At least 1 lipoprotein(a) measurement was available for 41 of 51 (80%) adults and 8 of 16 (50%) children; however, the relationship of measurement to LLT was not reported. Lipoprotein(a) was noted to be elevated in 14 of 49 (29%) patients, of whom 4 were receiving lipoprotein apheresis. Of the 35 with lipoprotein(a) in the normal range, 20 (57%) were receiving lipoprotein apheresis (see Data S4).
Genetic Variants
In the CASCADE FH Registry, 45 (30 adults and 15 children) of the 67 patients with HoFH were reported to have undergone genetic testing. A genetic diagnosis was confirmed in 43 patients. Specific variant information was reported in the registry for 34 of them who carried either 2 pathogenic or likely pathogenic variants (n=30) or 2 variants (1 of them variant of unknown significance) in the presence of an LDL‐C level compatible with the classic clinical diagnosis of HoFH (n=4; pretreatment LDL‐C levels ranging between 642 and 939 mg/dL).
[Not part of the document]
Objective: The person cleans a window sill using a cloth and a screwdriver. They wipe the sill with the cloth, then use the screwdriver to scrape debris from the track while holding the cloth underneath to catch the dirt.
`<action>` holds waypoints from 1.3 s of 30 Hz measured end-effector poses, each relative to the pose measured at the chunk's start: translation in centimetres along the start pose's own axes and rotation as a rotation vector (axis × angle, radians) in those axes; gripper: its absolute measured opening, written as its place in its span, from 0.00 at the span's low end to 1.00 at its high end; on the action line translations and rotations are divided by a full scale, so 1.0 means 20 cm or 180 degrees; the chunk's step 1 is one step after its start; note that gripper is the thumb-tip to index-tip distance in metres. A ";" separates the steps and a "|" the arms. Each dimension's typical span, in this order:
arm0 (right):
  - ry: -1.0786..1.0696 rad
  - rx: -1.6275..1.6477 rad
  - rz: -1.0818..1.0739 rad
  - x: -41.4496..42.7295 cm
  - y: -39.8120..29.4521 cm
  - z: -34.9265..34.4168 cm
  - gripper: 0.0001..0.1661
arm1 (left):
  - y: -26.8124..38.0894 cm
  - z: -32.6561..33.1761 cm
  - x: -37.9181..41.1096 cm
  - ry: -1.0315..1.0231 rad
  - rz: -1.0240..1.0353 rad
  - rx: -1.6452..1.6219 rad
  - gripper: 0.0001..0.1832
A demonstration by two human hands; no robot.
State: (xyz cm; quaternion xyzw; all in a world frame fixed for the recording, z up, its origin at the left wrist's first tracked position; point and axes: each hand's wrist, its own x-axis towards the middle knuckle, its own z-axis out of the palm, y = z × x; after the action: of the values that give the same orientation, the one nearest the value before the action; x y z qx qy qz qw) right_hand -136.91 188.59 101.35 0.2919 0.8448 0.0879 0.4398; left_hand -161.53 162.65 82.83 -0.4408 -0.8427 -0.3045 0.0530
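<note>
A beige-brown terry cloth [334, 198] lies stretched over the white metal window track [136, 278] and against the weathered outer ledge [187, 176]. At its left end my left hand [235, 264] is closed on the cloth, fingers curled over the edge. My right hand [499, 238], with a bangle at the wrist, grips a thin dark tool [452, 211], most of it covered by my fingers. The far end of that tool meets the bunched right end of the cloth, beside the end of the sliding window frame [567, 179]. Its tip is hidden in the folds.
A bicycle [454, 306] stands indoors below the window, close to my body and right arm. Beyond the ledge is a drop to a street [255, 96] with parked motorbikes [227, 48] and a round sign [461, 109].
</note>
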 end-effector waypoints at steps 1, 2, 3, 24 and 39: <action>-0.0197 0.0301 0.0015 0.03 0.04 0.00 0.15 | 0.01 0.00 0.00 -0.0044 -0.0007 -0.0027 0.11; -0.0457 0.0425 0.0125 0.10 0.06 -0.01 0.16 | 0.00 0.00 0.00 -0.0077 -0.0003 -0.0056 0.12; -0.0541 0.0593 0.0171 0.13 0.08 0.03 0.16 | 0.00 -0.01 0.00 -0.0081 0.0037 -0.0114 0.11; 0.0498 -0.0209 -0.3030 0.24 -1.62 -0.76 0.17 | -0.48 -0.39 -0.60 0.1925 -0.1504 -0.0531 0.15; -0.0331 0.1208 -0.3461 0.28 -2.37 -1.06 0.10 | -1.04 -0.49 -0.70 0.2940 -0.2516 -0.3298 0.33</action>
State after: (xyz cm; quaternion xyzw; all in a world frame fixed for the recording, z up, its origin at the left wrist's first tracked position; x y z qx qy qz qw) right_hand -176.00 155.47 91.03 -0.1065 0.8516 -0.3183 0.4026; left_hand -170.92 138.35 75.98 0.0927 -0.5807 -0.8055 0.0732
Among these patients, 30 carried biallelic variants (either identical or not) in the LDLR gene; 2 carried variants in LDLRAP1; 1 carried a biallelic variant in APOB; and 1 carried 1 variant in LDLR and 1 in APOB. No patients were found to carry gain‐of‐function PCSK9 variants. In total, 28 distinct variants were reported, which are summarized in Tables S5 through S7. No pathogenic variants were found in 1 patient, despite having an untreated LDL‐C of 504 mg/dL, xanthomas by the age of 12 years, and a family history of hypercholesterolemia and ASCVD in both parents. Positive genetic testing was reported in another patient who had an untreated LDL‐C of 511 mg/dL and a family history of FH and ASCVD, but genetic test results were not available to the site investigator.
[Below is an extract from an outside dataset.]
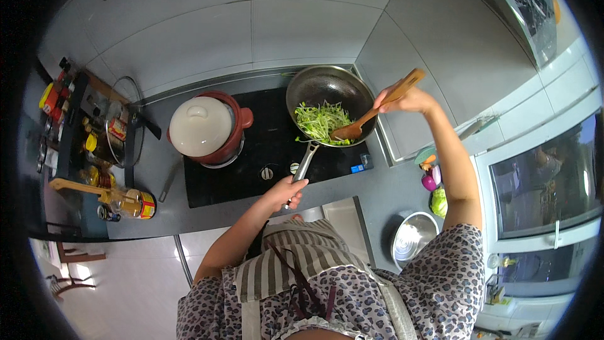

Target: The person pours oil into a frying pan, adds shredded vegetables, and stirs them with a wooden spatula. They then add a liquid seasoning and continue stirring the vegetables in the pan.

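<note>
A dark wok [330,82] with a metal handle [306,160] sits at the right side of the black cooktop [264,118]. It appears tilted, with its open side towards me. My left hand [284,192] is wrapped around the end of that handle. Green sprouts with pale stems [318,120] lie heaped in the lower part of the wok. My right hand [406,101] grips a wooden spatula [370,114] partway up its shaft. The spatula's broad blade rests among the sprouts at their right edge.
Left of the wok stands a red pot [240,120] under a cream lid [200,125]. Bottles and jars fill a rack [80,132] at the far left. On the right counter are a metal bowl [415,236], a purple onion [428,182] and a green leafy vegetable [439,202]. Tiled walls border the cooktop.
</note>
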Tool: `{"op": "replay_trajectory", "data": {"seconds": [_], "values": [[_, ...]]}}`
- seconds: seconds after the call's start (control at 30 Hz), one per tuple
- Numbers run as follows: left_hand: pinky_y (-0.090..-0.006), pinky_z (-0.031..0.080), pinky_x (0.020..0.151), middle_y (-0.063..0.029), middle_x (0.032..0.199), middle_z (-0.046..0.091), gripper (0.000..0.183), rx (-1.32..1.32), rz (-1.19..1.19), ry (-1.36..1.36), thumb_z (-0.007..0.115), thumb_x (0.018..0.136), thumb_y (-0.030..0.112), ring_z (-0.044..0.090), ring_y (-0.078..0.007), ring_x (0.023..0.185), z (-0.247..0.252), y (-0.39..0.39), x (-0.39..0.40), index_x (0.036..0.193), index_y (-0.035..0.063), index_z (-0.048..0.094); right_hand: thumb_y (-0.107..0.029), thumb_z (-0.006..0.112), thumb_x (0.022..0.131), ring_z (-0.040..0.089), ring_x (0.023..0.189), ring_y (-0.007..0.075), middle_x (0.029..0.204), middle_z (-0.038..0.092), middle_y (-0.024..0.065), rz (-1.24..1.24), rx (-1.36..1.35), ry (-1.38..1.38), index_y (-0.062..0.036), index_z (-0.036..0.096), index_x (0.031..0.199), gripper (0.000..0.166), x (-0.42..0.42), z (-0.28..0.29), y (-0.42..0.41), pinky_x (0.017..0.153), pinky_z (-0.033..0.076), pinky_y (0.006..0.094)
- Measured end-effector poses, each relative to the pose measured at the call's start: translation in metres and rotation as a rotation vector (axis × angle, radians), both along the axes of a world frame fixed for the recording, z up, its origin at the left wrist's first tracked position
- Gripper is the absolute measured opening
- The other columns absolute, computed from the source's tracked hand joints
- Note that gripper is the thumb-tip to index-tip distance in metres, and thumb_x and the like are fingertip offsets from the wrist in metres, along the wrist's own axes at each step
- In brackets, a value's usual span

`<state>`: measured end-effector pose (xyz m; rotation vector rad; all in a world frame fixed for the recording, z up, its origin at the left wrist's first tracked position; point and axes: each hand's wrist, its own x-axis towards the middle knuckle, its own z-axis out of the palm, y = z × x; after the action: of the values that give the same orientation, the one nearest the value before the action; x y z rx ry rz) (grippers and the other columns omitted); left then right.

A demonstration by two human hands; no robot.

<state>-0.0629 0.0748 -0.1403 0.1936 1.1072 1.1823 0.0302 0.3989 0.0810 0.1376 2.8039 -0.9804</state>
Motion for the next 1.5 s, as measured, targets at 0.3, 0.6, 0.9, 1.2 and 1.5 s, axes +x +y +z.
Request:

The broad spectrum of untreated LDL‐C levels in patients with genetically confirmed HoFH is shown in Table 5. LDL‐C levels ranged from 318 mg/dL in an adult patient homozygous for a well‐known APOB variant to 1006 mg/dL in a pediatric patient carrying 2 LDLR pathogenic variants. The lowest LDL‐C level observed in a carrier of biallelic LDLR pathogenic variants was 405 mg/dL. The highest triglyceride level in our genetically diagnosed cohort was 353 mg/dL in a child. The oldest age at diagnosis of these patients was 37 years.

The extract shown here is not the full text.